Ao fragmentar a análise de vetos presidenciais e evitar o retorno do texto à Câmara, o Congresso viola princípios constitucionais essenciais do processo legislativo. Mais grave, porém, é o conteúdo da lei: ao impor reduções automáticas de pena e flexibilizar punições para crimes contra o Estado Democrático de Direito, a norma enfraquece a individualização da pena e reduz a capacidade do Judiciário de avaliar cada caso com equilíbrio. E isso sem falar no potencial de livrar da cadeia mais de 230 mil criminosos condenados pelos mais diferentes tipos penais, conforme mostrou reportagem do jornal Folha de S.Paulo.
Em um país marcado por recentes ataques às instituições, medidas que possam transmitir sensação de impunidade merecem atenção rigorosa.
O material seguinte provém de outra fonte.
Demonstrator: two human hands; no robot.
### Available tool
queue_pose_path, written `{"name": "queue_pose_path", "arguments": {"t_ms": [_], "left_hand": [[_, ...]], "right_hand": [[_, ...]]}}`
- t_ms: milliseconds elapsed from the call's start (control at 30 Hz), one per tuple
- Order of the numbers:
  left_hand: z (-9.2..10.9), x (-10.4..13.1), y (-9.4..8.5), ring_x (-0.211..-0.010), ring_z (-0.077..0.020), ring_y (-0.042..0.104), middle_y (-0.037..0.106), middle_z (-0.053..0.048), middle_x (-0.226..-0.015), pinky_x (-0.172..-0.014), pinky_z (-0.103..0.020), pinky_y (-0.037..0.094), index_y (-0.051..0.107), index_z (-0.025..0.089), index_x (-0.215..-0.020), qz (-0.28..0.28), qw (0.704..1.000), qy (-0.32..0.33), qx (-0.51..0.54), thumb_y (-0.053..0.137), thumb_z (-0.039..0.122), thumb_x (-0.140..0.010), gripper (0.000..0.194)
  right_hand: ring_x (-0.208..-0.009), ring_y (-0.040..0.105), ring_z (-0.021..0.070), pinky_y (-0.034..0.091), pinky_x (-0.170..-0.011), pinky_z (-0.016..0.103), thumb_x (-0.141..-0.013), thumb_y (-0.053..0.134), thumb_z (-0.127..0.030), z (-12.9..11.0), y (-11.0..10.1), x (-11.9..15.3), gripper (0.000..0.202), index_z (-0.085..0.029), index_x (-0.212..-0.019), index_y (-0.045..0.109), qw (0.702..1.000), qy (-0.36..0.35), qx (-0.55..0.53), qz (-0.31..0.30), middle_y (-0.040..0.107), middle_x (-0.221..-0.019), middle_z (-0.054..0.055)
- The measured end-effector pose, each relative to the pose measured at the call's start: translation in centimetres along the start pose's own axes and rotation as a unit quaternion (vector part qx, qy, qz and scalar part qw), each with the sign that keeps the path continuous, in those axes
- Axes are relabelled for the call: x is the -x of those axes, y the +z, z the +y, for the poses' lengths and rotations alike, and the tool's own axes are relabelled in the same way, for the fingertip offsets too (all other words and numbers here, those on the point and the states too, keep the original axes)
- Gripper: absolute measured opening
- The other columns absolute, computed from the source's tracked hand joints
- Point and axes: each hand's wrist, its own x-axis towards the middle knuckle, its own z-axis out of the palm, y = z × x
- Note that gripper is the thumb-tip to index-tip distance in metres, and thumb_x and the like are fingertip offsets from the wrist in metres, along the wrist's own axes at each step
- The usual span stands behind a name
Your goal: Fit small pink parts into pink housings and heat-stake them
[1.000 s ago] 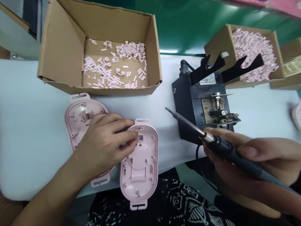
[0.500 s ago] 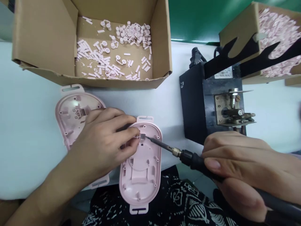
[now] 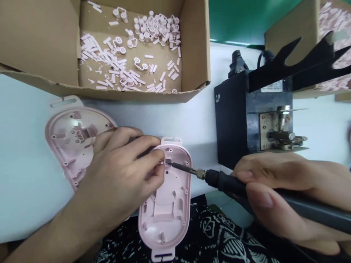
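A pink oval plastic shell (image 3: 164, 215) lies open side up near the table's front edge, posts and ribs showing. My left hand (image 3: 128, 164) reaches over its left side, fingers closed and pressing a small pink plastic part (image 3: 162, 162), mostly hidden, beside a small square opening. My right hand (image 3: 285, 193) grips a black-handled soldering iron (image 3: 227, 182). Its dark tip meets the shell at that opening, right by my left fingertips. A second pink shell (image 3: 59, 146) lies under and left of my left hand, with a small two-disc part seated in it.
A cardboard box (image 3: 189, 54) at the back holds small pink clips and strips. To the right stands a black machine (image 3: 230, 120) with a metal mechanism and forked black arms. Behind it another cardboard box (image 3: 290, 33) holds many pink pieces (image 3: 334, 22).
The iron's tip has moved slightly left, from the right edge of the opening onto it. My left hand keeps its place on the shell. The view has shifted slightly.
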Motion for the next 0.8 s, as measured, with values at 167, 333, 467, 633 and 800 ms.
{"name": "queue_pose_path", "arguments": {"t_ms": [167,333,467,633,800], "left_hand": [[0.5,-0.2,-0.1,-0.101,-0.0278,0.055,0.073,0.001,-0.108,-0.089,-0.052,0.042,0.07,0.026,-0.093,0.003,1.0,-0.017,0.013,0.059,0.027,-0.094,0.01],[0.6,0.1,-0.2,-0.102,-0.029,0.06,0.073,0.001,-0.11,-0.09,-0.053,0.044,0.07,0.025,-0.092,-0.016,1.0,-0.019,0.009,0.064,0.023,-0.088,0.007],[0.5,0.0,-0.1,-0.102,-0.03,0.064,0.074,0.0,-0.111,-0.089,-0.055,0.046,0.068,0.024,-0.088,-0.022,0.999,-0.027,0.026,0.062,0.023,-0.09,0.007],[0.6,-0.2,-0.2,-0.099,-0.0296,0.068,0.074,-0.001,-0.109,-0.086,-0.056,0.048,0.068,0.022,-0.086,-0.024,0.997,-0.036,0.061,0.057,0.02,-0.093,0.013],[0.6,-0.1,-0.2,-0.099,-0.0273,0.067,0.073,0.0,-0.113,-0.088,-0.054,0.046,0.068,0.024,-0.084,-0.033,0.997,-0.037,0.056,0.056,0.02,-0.094,0.015]], "right_hand": [[-0.034,0.046,0.0126,0.055,-0.04,0.024,-0.098,0.052,-0.053,-0.1,0.3,-0.3,0.043,-0.03,-0.062,0.054,0.991,-0.08,0.102,-0.02,0.055,-0.05,-0.004],[-0.041,0.053,0.0085,0.054,-0.047,0.017,-0.102,0.051,-0.046,-0.2,0.2,-0.3,0.04,-0.027,-0.068,0.057,0.986,-0.111,0.124,-0.031,0.058,-0.056,-0.003],[-0.045,0.056,0.0105,0.055,-0.05,0.02,-0.104,0.044,-0.044,-0.6,0.1,-0.2,0.042,-0.027,-0.067,0.056,0.981,-0.1,0.159,-0.055,0.055,-0.057,-0.002],[-0.049,0.059,0.0125,0.056,-0.048,0.022,-0.1,0.05,-0.035,-0.7,-0.9,-0.5,0.031,-0.028,-0.07,0.055,0.968,-0.114,0.171,-0.145,0.057,-0.06,-0.001],[-0.05,0.06,0.0146,0.058,-0.047,0.027,-0.101,0.046,-0.038,-0.3,-1.4,-0.6,0.031,-0.029,-0.075,0.059,0.971,-0.114,0.181,-0.106,0.06,-0.063,0.001]]}}
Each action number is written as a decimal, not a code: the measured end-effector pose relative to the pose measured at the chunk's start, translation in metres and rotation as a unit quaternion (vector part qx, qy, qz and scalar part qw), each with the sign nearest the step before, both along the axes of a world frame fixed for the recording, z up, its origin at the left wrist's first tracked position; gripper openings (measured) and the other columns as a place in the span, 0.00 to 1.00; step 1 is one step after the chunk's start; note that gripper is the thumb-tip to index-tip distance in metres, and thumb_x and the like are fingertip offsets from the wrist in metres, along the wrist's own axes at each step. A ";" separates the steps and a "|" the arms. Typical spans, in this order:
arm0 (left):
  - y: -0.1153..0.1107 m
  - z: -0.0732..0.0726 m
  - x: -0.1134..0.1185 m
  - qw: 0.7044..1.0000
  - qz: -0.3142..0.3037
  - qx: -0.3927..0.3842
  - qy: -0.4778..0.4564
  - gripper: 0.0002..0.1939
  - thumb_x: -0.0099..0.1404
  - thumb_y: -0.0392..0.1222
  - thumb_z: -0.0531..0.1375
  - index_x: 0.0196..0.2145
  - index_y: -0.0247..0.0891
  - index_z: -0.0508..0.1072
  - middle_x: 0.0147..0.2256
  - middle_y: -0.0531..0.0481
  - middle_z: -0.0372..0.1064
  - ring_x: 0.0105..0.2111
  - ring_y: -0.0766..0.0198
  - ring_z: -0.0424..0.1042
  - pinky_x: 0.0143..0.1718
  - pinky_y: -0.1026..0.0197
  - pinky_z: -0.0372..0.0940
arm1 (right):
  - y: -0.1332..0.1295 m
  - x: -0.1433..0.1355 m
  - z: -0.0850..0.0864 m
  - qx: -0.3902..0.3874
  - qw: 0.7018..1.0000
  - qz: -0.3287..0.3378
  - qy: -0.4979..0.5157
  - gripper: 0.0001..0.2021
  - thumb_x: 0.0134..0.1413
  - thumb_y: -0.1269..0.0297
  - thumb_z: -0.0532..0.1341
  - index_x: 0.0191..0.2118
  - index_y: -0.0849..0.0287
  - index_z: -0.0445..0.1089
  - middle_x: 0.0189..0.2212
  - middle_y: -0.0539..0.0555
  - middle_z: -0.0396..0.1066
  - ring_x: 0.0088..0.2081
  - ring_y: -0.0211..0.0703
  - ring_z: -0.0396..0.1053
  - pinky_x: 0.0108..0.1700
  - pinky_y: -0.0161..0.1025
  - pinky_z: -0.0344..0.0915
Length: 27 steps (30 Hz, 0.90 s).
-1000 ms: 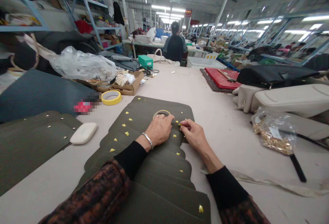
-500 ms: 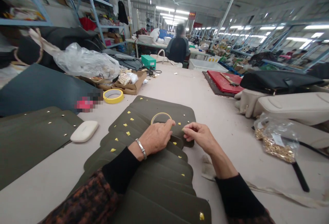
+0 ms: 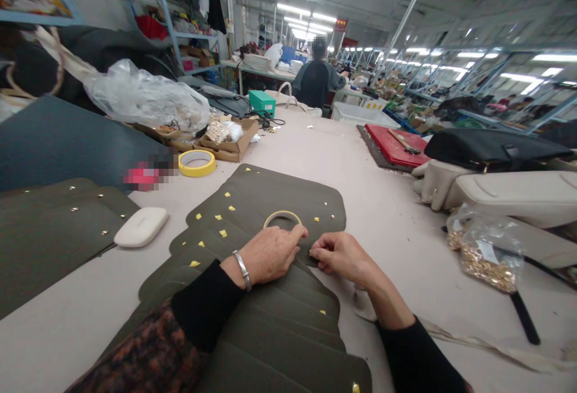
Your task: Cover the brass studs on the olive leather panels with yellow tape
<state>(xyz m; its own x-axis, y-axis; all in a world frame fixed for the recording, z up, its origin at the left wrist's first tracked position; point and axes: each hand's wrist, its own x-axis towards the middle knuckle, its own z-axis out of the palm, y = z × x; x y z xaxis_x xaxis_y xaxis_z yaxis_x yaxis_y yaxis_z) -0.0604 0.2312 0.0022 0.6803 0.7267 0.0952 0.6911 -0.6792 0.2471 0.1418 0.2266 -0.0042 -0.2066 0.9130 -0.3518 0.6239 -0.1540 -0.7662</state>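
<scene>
Overlapping dark olive sheets (image 3: 288, 185) lie fanned out on the pale table, dotted with small yellow tape pieces (image 3: 223, 234). My left hand (image 3: 274, 253), with a silver bangle at the wrist, is closed around the near side of a thin yellow tape roll (image 3: 282, 215) above the sheets. Just to its right, my right hand (image 3: 340, 256) is in a pinch at the sheets' right edge, with a tiny yellow bit at its fingertips. Two small metal studs (image 3: 326, 204) show on the top sheet.
A thicker yellow tape roll (image 3: 197, 163), a white case (image 3: 141, 227) and more olive sheets (image 3: 45, 237) lie left. Farther back are a cardboard box (image 3: 234, 151) and green box (image 3: 262, 103). At right are a bag of gold hardware (image 3: 489, 261) and red sheets (image 3: 392, 145). A person (image 3: 315, 80) sits beyond.
My right hand has moved slightly left and down, to the edge of the sheets. My left hand has shifted a little down with the tape roll. The view has shifted slightly.
</scene>
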 end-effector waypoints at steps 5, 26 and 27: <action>-0.001 -0.001 0.001 1.000 0.006 -0.010 -0.009 0.14 0.66 0.37 0.51 0.50 0.39 0.58 0.35 0.46 0.71 0.36 0.52 0.72 0.37 0.53 0.66 | -0.006 -0.014 0.006 0.176 0.969 0.048 -0.166 0.07 0.49 0.71 0.57 0.25 0.59 0.71 0.22 0.51 0.73 0.25 0.37 0.68 0.28 0.32 0.56; 0.004 -0.006 0.000 0.990 0.022 -0.036 -0.131 0.10 0.68 0.39 0.47 0.45 0.38 0.63 0.37 0.46 0.72 0.40 0.58 0.72 0.41 0.58 0.64 | -0.020 -0.021 0.004 0.276 0.893 0.151 -0.321 0.11 0.58 0.71 0.52 0.34 0.61 0.72 0.30 0.56 0.72 0.32 0.41 0.70 0.36 0.34 0.60; 0.004 -0.006 0.000 0.991 0.022 -0.035 -0.130 0.10 0.68 0.39 0.48 0.45 0.38 0.63 0.37 0.47 0.72 0.39 0.58 0.72 0.41 0.58 0.64 | -0.018 -0.025 0.004 0.265 0.891 0.137 -0.341 0.11 0.58 0.71 0.52 0.33 0.61 0.72 0.30 0.56 0.72 0.32 0.42 0.71 0.35 0.34 0.60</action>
<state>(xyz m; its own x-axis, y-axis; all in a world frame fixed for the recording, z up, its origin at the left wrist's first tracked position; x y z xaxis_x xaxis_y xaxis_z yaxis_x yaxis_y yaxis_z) -0.0602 0.2353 -0.0041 0.6066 0.7663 0.2119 0.6265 -0.6248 0.4660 0.1169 0.2083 0.0001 -0.3501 0.9366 -0.0155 0.9312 0.3462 -0.1136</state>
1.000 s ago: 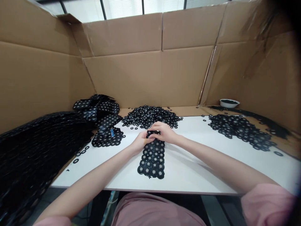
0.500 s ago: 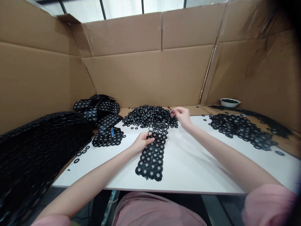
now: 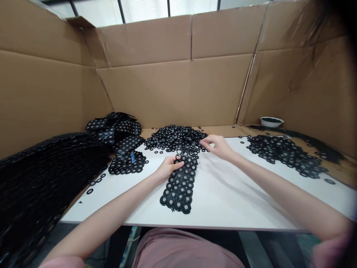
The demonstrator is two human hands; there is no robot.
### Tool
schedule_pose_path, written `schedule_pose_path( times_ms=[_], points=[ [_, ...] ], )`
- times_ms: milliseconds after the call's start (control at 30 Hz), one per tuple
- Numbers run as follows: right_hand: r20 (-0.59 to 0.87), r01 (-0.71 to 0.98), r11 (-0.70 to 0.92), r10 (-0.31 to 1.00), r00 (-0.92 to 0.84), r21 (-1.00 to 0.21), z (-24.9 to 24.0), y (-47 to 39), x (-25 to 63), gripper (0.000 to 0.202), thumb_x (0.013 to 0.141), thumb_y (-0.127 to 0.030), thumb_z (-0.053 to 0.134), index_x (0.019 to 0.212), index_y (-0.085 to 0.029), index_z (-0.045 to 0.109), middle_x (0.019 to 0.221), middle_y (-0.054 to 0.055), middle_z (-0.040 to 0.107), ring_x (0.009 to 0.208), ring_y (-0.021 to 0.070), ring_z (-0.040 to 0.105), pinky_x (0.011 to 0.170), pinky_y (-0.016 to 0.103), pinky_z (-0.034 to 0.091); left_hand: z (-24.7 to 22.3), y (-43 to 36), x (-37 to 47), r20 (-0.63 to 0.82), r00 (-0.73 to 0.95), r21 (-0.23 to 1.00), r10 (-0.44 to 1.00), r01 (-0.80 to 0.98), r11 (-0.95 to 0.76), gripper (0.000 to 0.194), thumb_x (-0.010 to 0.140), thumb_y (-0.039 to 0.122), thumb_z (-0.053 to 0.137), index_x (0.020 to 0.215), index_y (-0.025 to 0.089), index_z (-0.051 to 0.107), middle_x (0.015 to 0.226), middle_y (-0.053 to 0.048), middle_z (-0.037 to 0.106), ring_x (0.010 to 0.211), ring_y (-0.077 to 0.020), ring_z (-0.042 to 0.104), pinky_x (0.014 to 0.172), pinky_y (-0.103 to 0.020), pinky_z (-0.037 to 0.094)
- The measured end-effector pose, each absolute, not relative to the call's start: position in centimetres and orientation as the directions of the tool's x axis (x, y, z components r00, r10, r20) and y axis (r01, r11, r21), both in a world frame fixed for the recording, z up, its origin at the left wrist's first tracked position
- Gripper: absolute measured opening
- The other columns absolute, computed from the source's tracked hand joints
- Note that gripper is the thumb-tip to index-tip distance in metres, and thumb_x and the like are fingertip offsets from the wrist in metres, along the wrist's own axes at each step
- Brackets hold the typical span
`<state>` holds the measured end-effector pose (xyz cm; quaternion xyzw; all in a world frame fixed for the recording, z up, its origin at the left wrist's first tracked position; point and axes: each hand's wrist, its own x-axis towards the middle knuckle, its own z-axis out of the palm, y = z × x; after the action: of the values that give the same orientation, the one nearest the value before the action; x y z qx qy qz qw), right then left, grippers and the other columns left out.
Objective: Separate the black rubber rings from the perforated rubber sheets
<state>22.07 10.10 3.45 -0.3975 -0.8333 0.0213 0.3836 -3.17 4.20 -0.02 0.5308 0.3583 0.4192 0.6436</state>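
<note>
Strip (image 3: 180,186) lies on the white table (image 3: 237,201), its far end at the ring pile (image 3: 174,137). Folded strips (image 3: 118,128) and a black heap (image 3: 50,178) stand to the left; a second pile (image 3: 281,154) and a bowl (image 3: 272,121) stand to the right. Cardboard (image 3: 156,93) closes the far side. Your left hand (image 3: 168,168) pinches the strip's left edge near its far end. Your right hand (image 3: 219,146) reaches forward, fingertips together beside the ring pile; whether it grips a ring cannot be determined.

Right hand (image 3: 219,146) moved from ring strip (image 3: 180,186) to loose pile (image 3: 173,137)
</note>
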Motion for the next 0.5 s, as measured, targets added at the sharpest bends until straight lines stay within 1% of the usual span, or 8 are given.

A democracia exige liberdade, mas também responsabilidade.
Na contramão do que faz o Congresso ao afrouxar leis para diminuir penas de quem atenta contra a sociedade e o Estado brasileiro, o governo Lula tem dado respostas concretas na área de segurança pública. Um exemplo é o programa Brasil contra o Crime Organizado, lançado nesta terça-feira, que mira o alto escalão do crime. O projeto prevê investimentos de R$ 11 bilhões para o combate às facções criminosas, ao tráfico de armas e ao fortalecimento do sistema prisional.
Do contrário, quando leis são criadas para beneficiar grupos específicos ou reduzir excessivamente a resposta do Estado a crimes graves, abre-se espaço para insegurança jurídica e desconfiança nas instituições. Defender a Constituição, nesse contexto, significa preservar tanto os direitos individuais quanto a estabilidade democrática.